There was a moment late in tonight’s presidential debate that perfectly captured the strength — and weakness — of Kamala Harris’s performance. Responding to Donald Trump’s comments about her race, Harris said:
This is the same individual who spread birther lies about the first Black president of the United States. And I think the American people want better than that.
If you are the sort of person who reads this blog then you may not have even noticed the problem here. But if you are an ordinary American who does not read socialist blogs or watch cable news or pay much attention to politics at all between elections, you may very well be asking yourself: what on earth is a “birther?”
This just isn’t a term that most people use! An overwhelming majority (81%) of Americans express a definite opinion about where Obama was born which suggests that they’ve heard of the controversy, but “birther” itself is an MSNBC term from 8-16 years ago. That means a significant number of voters were still in high school when the word was still in circulation.
What makes this error particularly egregious: “Trump said Obama wasn’t born in the US simply because he is black” sounds way more damaging than “Trump spread birther lies.”
But this is the sort of mistake you make when your implicit target audience is political news junkies rather than your typical American. Harris’s plan tonight was clear from the outset: rage-bait Trump into getting mad and sounding crazy by needling his ego. And it worked — if you already recognized that what he was saying was delusional. But clearly a whole lot of Americans are extremely confused on that point and don’t know how to believe. What did they think was going on?
Anecdotally, here’s what I saw: at a small bar in central Virginia, I watched a whole lot of people looking on in quiet uncertainty at Trump’s rants. Occasionally he said something too bizarre to miss, like his “trans aliens” comment, and that won some laughs. But when Trump said things that were more subtly insane — like his repeated claim that crime dropped in the rest of the world and rose in the US — it seemed to me that very few people interpreted that as him being baited into a rant by Harris.
It’s extraordinarily depressing to watch how far on the back foot Democrats have been pushed on issue after issue. Harris sang odes to fracking. She has wholeheartedly embraced the confused establishment Democrat line of healthcare, which simultaneously calls it a “right” and insists that the private health insurance industry should still get the opportunity to deny customers that “right.” In what was easily the most predictable moment of the night, Harris sandwiched vague toothless concern about the IDF’s ongoing slaughter of Palestinian civilians between slobbering professions of love for Israel. These have always been the party’s positions, of course, but the party is so out of touch with the base on all of these issues that it’s impossible to read this as anything other than a complete capitulation to the Republican line.

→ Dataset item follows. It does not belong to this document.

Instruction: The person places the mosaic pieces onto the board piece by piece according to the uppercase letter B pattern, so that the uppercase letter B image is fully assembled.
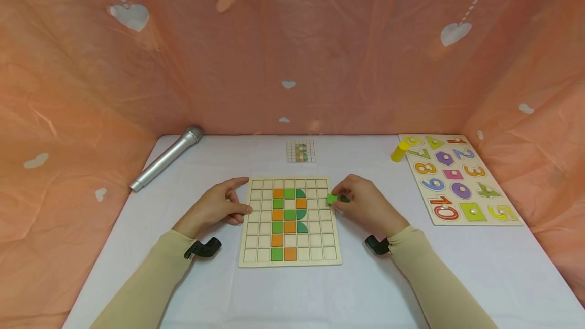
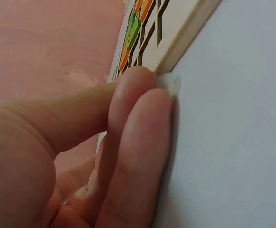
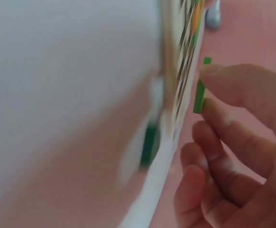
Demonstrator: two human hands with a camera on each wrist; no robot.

Trump, meanwhile, just doesn’t have the juice he had in 2016. The fighting spirit that Americans found so attractive eight years ago is now utterly mired in bitterness and a pathetic persecution complex. His salesmanship — constantly talking about how his administration will do everything bigger and better, and everyone’s gonna love it — is almost completely gone, and his laugh lines are rarer and weaker. When Trump ran against Clinton I could easily see what Americans found so attractive about him, even though I wasn’t particularly impressed myself. Now it’s hard to imagine who, outside of the deadenders, could be pleased with his performance tonight.
My guess is that pundits will say that Harris won tonight - she’s certainly up in the betting markets now — but in the end, this is an election of losers. The best campaign by a mile will lose, if Trump wins Americans lose, and if Harris wins Americans still lose. The only question at this point is how much we’re going to lose, and nothing that happened tonight leaves me optimistic.